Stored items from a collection
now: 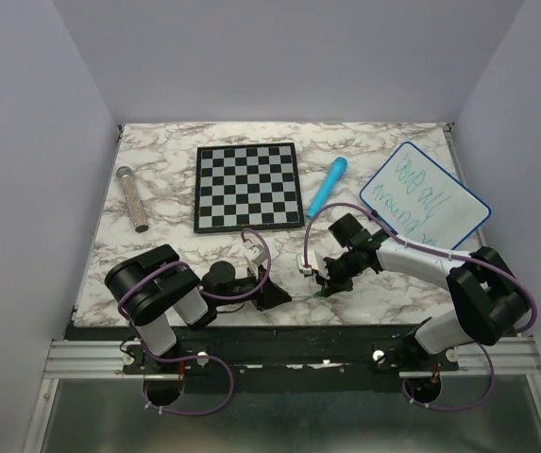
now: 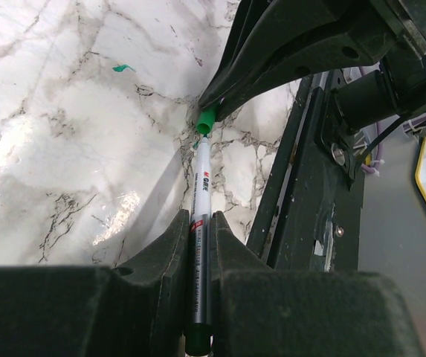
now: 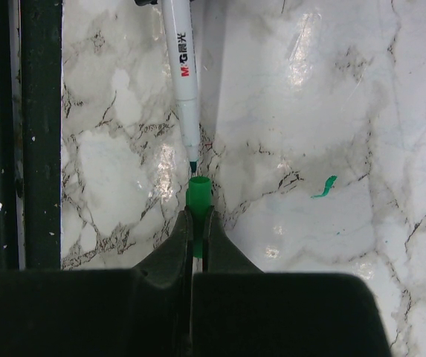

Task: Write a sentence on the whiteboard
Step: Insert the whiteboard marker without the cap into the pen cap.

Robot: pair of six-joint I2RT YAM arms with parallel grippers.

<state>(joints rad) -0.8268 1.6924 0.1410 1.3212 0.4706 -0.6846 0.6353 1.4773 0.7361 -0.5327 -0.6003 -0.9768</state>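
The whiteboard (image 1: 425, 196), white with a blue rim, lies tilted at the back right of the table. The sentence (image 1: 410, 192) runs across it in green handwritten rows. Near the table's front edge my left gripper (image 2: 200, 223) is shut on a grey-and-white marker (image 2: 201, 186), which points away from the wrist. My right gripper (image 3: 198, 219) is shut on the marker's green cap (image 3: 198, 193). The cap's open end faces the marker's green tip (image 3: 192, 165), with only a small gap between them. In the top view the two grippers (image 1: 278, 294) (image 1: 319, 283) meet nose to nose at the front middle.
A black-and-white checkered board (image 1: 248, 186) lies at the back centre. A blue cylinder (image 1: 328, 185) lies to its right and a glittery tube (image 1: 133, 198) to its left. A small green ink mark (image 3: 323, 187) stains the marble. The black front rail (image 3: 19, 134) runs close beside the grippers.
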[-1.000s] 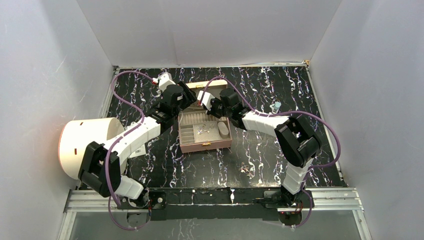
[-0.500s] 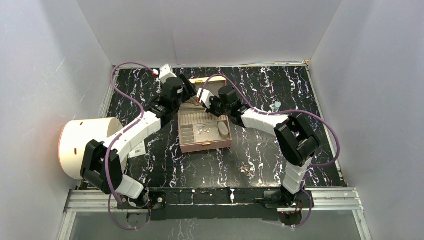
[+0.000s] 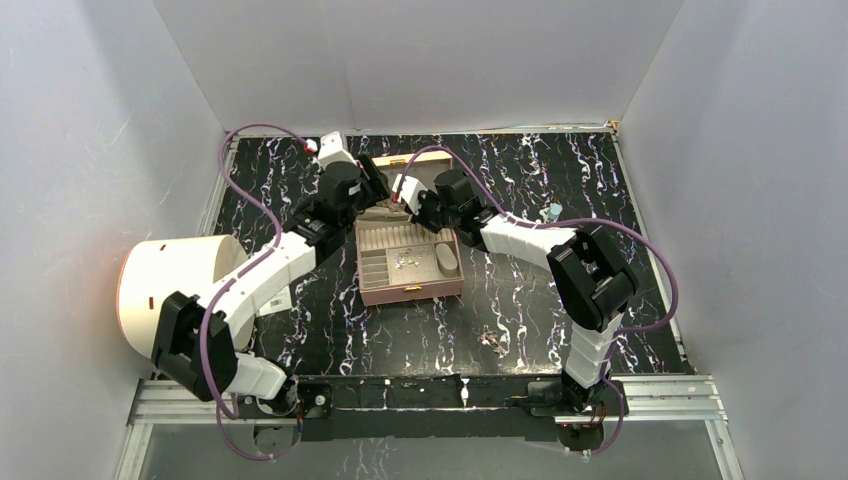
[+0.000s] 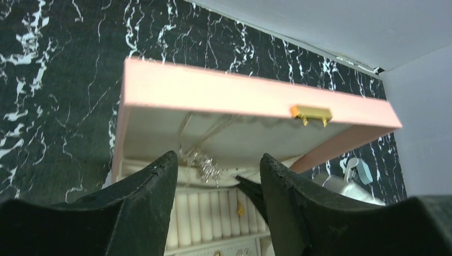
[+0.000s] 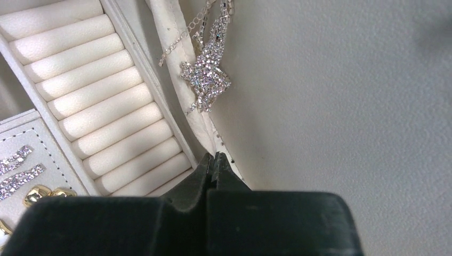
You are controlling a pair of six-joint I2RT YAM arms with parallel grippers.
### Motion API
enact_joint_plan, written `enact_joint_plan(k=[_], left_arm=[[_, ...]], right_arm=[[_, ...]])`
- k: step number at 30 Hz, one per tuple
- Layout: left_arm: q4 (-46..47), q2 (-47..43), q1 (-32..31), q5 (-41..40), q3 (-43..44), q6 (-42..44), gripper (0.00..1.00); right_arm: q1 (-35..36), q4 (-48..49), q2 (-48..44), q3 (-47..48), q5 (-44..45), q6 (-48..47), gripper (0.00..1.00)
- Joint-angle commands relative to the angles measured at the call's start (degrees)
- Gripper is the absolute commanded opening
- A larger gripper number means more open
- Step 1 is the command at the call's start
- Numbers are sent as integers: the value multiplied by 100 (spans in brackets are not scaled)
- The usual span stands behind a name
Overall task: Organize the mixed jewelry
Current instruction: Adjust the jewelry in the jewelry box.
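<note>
Beneath the raised lid (image 4: 240,96), left hand (image 4: 217,157) spread, right hand (image 5: 215,158) pinched

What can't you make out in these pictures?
Top view: the loose jewelry on the table is too small to tell apart; the arms cover much of the lid of the pink box.
Right wrist view: the closed right fingers hide whether they pinch anything.
Left wrist view: the left fingers block most of the box's inside.

L arm (image 3: 268,272) & R arm (image 3: 522,240): white shells w/ black joints, 1 purple cable (image 3: 262,127) along each. L gripper (image 4: 217,158) fingers (image 4: 146,210) matte black, tapered. Black bases (image 3: 300,402) on silver rail (image 3: 660,398).
</note>
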Motion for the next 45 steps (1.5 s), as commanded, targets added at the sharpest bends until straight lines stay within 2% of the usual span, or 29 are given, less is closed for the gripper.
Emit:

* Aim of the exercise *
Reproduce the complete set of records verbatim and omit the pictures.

* Response *
now: 
now: 
now: 

Task: Write a sentence on the whiteboard
Step: Insert the whiteboard marker without the cap into the pen cap.

Robot: pair of six-joint I2RT YAM arms with parallel grippers.

<state>(joints rad) -0.8268 1.6924 0.1410 1.3212 0.4706 -0.6846 0.6353 1.4773 0.7361 -0.5327 -0.6003 -0.9768</state>
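The whiteboard (image 1: 425, 196), white with a blue rim, lies tilted at the back right of the table. The sentence (image 1: 410, 192) runs across it in green handwritten rows. Near the table's front edge my left gripper (image 2: 200, 223) is shut on a grey-and-white marker (image 2: 201, 186), which points away from the wrist. My right gripper (image 3: 198, 219) is shut on the marker's green cap (image 3: 198, 193). The cap's open end faces the marker's green tip (image 3: 192, 165), with only a small gap between them. In the top view the two grippers (image 1: 278, 294) (image 1: 319, 283) meet nose to nose at the front middle.
A black-and-white checkered board (image 1: 248, 186) lies at the back centre. A blue cylinder (image 1: 328, 185) lies to its right and a glittery tube (image 1: 133, 198) to its left. A small green ink mark (image 3: 323, 187) stains the marble. The black front rail (image 3: 19, 134) runs close beside the grippers.
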[-1.000s] 
[-0.500s] 
[+0.000s] 
[+0.000s] 
[+0.000s] 
You are controlling a pair of six-joint I2RT YAM arms with parallel grippers.
### Motion API
enact_joint_plan, written `enact_joint_plan(k=[_], left_arm=[[_, ...]], right_arm=[[_, ...]])`
- k: step number at 30 Hz, one per tuple
- Layout: left_arm: q4 (-46..47), q2 (-47..43), q1 (-32..31), q5 (-41..40), q3 (-43..44), q6 (-42..44), gripper (0.00..1.00); right_arm: q1 (-35..36), q4 (-48..49), q2 (-48..44), q3 (-47..48), q5 (-44..45), q6 (-48..47), gripper (0.00..1.00)
- Joint-angle commands relative to the angles measured at the call's start (degrees)
- Gripper is the absolute commanded opening
- A larger gripper number means more open
- Step 1 is the command at the call's start
- Numbers are sent as integers: the value multiplied by 100 (spans in brackets are not scaled)
- The usual span stands behind a name
Overall task: Organize the mixed jewelry
Current instruction: Adjust the jewelry in the jewelry box.
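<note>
Beneath the raised lid (image 4: 240,96), left hand (image 4: 217,157) spread, right hand (image 5: 215,158) pinched

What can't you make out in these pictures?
Top view: the loose jewelry on the table is too small to tell apart; the arms cover much of the lid of the pink box.
Right wrist view: the closed right fingers hide whether they pinch anything.
Left wrist view: the left fingers block most of the box's inside.

L arm (image 3: 268,272) & R arm (image 3: 522,240): white shells w/ black joints, 1 purple cable (image 3: 262,127) along each. L gripper (image 4: 217,158) fingers (image 4: 146,210) matte black, tapered. Black bases (image 3: 300,402) on silver rail (image 3: 660,398).
</note>
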Motion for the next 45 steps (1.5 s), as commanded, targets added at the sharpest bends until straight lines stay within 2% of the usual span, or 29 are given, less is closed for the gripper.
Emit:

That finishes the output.